Directions:
From the data below, return each line in which the string "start" is found.

===== The data =====

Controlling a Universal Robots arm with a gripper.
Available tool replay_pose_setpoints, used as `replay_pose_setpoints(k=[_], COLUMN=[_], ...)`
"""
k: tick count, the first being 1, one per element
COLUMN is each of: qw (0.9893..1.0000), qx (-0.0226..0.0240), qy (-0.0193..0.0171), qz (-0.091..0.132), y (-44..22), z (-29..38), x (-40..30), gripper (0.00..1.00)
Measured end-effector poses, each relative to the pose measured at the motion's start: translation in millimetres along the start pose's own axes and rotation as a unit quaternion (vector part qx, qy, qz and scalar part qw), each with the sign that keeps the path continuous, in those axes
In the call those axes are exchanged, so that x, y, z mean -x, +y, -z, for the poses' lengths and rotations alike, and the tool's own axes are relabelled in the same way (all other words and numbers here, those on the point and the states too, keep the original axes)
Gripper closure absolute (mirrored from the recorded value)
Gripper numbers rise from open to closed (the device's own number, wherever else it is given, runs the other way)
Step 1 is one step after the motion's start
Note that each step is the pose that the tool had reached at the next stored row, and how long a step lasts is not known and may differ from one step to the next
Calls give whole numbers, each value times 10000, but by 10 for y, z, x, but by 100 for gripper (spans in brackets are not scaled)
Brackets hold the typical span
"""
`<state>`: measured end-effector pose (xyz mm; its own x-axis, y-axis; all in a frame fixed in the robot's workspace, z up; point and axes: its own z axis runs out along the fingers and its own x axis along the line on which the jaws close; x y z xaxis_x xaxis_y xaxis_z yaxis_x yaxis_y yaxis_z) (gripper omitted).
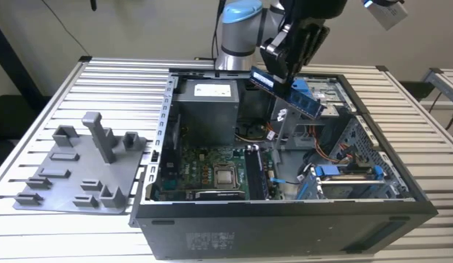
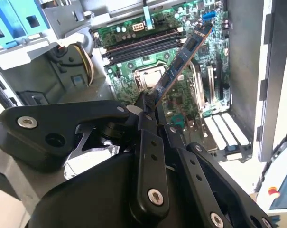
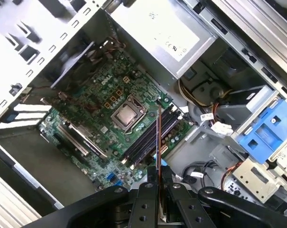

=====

Expected answer:
Measured end-effector poses, each relative to the pose measured at the motion's start: translation in millimetres along the start pose's own axes and rotation as a unit quaternion (vector part qx, qy, qz and scalar part qw), each with the sign that keeps the path continuous, in those axes
Step 1 is one step after the motion's start

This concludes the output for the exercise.